Springdale-based Tyson Foods noted in a federal filing Thursday (Aug. 9) an agreement to sell its pizza crust business to private equity firm Austin, Texas-based Peak Rock Capital. Tyson did not release financial terms, but said the transaction is slated to close next month.
The sale includes TNT Crust, a business founded in 1981 that produces partially-baked and self-rising pizza crusts for frozen pizza manufacturers and foodservice customers. The more than 400 people employed at two manufacturing facilities in Green Bay, Wisc., are expected to continue with the company under the new owner.
“TNT Crust is a solid business supported by a great team, however, our strategy is focused on expanding Tyson Foods’ leadership position in protein,” said Sally Grimes, Group President, Prepared Foods. “We’re pleased Peak Rock Capital plans to continue operating the business and provide continued opportunities for the workforce. We intend to work closely with them to ensure a smooth ownership transition for everyone, including our team members and customers.”
Other companies in the Peak Rock portfolio include Gold Coast Bakeries, American Natural Foods, Lew’s Holding Corp., and Berner Food & Beverage.
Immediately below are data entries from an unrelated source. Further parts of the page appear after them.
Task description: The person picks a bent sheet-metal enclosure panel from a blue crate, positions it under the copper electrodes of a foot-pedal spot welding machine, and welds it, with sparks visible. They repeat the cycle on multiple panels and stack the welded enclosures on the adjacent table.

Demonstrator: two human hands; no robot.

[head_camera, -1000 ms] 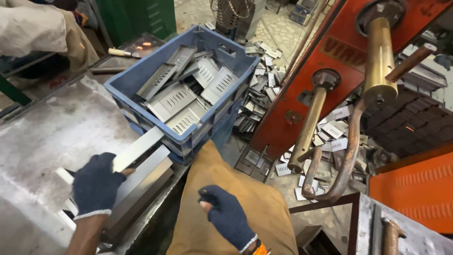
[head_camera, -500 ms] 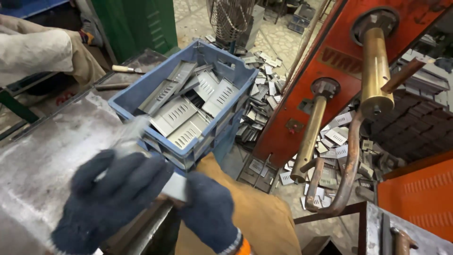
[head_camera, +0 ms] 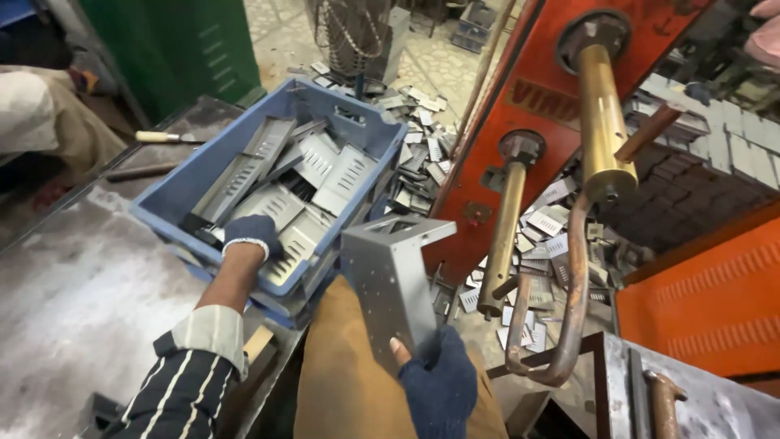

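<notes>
1. Left hand, in a dark glove, reaches into the blue crate on the counter; its fingers curl down onto the slotted metal plates inside.
2. Right hand holds a grey metal bracket upright beside the crate, fingers pinching its lower end.

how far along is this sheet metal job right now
Done, by the look of it: punched, slotted offcuts litter the floor by the orange machine. In hand: the right hand grips a grey bent metal bracket upright, while the left hand reaches into the blue crate among slotted plates. Left: the crate holds many plates, so plenty seems to remain.
</notes>
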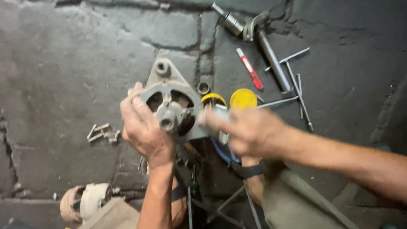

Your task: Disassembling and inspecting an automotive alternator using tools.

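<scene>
The dark stone floor (56, 55) lies open to the left of the hands, while the upper right is crowded with a socket wrench (264, 44), thin metal rods (299, 86), a red-and-white stick-shaped tool (250, 68) and two round yellow caps (243, 98); small metal pieces (103, 132) lie at the left. The left hand (144, 128) reaches up from below, fingers curled shut around the rim of a grey metal alternator housing (170, 97) held above the floor at mid-frame. The right hand (250, 129), blurred, comes in from the right with fingers extended toward the housing's right edge; whether it grips cannot be told.
</scene>
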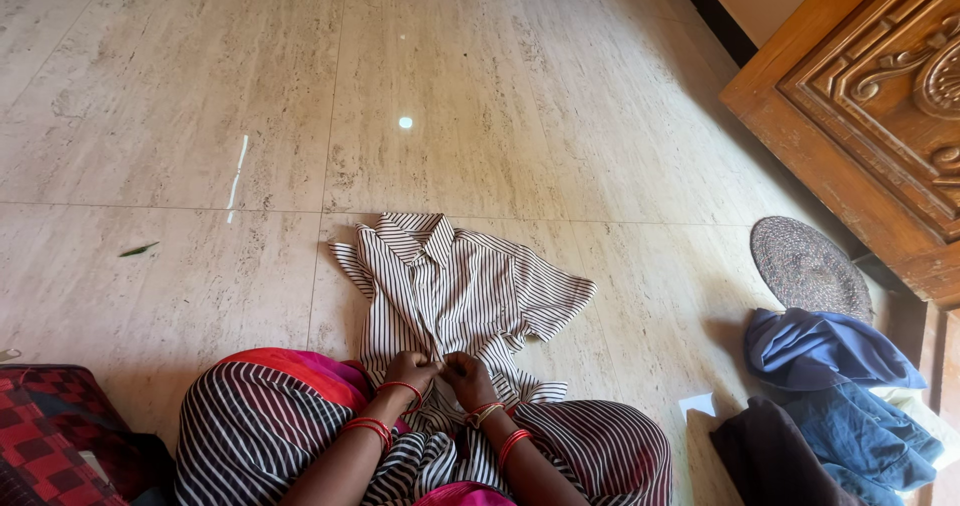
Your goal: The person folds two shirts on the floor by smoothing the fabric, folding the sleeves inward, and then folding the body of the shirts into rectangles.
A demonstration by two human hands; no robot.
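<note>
A white shirt with thin dark stripes (450,286) lies spread on the tiled floor in front of me, collar away from me, its lower part over my lap. My left hand (408,371) and my right hand (466,376) are close together at the shirt's front placket near its lower part, fingers pinched on the fabric. Red bangles ring both wrists. What the fingertips hold exactly is too small to tell beyond the shirt front.
A round woven mat (808,266) lies at the right by a carved wooden door (860,96). A pile of blue and dark clothes (835,406) sits at the lower right. A red checked cloth (45,446) is at the lower left. A small leaf (138,250) lies on the floor.
</note>
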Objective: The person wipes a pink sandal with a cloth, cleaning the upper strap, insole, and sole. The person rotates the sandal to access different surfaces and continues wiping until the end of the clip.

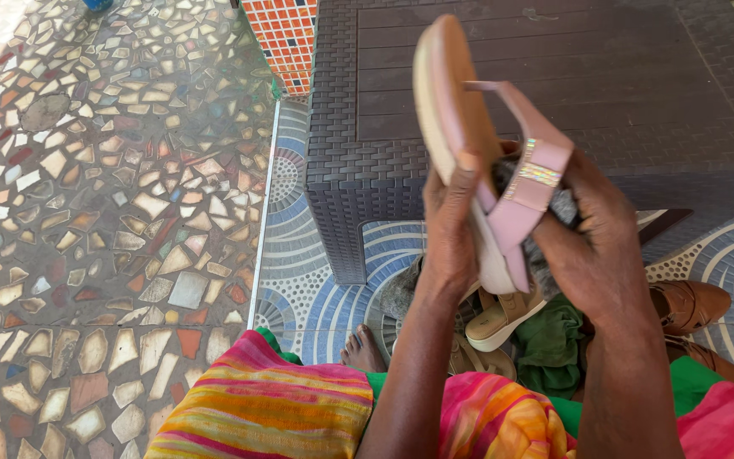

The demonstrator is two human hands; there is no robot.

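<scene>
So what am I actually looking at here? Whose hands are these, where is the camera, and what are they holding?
There is no machine here: a person wears one camera on the head, looking down at their own two bare hands. The left hand grips a pink sandal by its sole edge, held up with the toe pointing upward. The right hand holds a grey cloth against the sandal's glittery strap. Below, on the patterned tile floor, lie a cream sandal, a green cloth and brown shoes. In front stands a dark woven-look table. The person's bright striped garment fills the bottom edge.
</scene>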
The divestiture is part of Tyson’s plan to focus solely on protein businesses as it seeks to grow market share and increase its global scale if the right acquisition opportunities arise. Tyson Foods CEO Tom Hayes was asked recently about the company’s negotiations with Keystone Foods, owned by Brazilian food company Marfrig. He said the company does not divulge information about ongoing negotiations but did say the company is poised to make more acquisitions.
“What you should take away is we are always going to focus on those things that will bring value to our shareholders. What we talk about consistently is that buying new brands, certainly buying capabilities the company doesn’t possess today, that we can take advantage of growth areas, and then also, getting into new geographies, whether its in the U.S. or abroad,” Hayes told the media during the earnings call on Aug. 6. “When you think about the areas that we are to be focused on, that should give you the insight in terms of what our strategy will be for acquisitions.”
Marfrig has said five companies submitted qualified proposals and Tyson was the lead bidder in late July. During Tyson’s recent earnings release the company said it completed the sale of its Sara Lee Frozen Bakery and Vans business units to private equity firm Kohlberg Company for $615 million, which should close in the next month.
Also Thursday, Tyson’s board of directors declared a quarterly cash dividend of 30 cents per share for Class A stock and 27 cents per share the Class B stock, which is held exclusively by the Tyson family. The dividend is payable on Dec. 14 to shareholders of record as of Nov. 30.
Shares of Tyson Foods (NYSE: TSN) closed Thursday at $57.70, up 15 cents on the day. For the past 52-weeks Tyson shares have traded between $56.79 and $84.64. Tyson Foods fiscal 2018 ends Sept. 30. Year-to-date Tyson Foods shares are down 13.52%, but the company expects to grow annual earnings by 10% year-over-year despite ongoing challenges in the pork and chicken segments.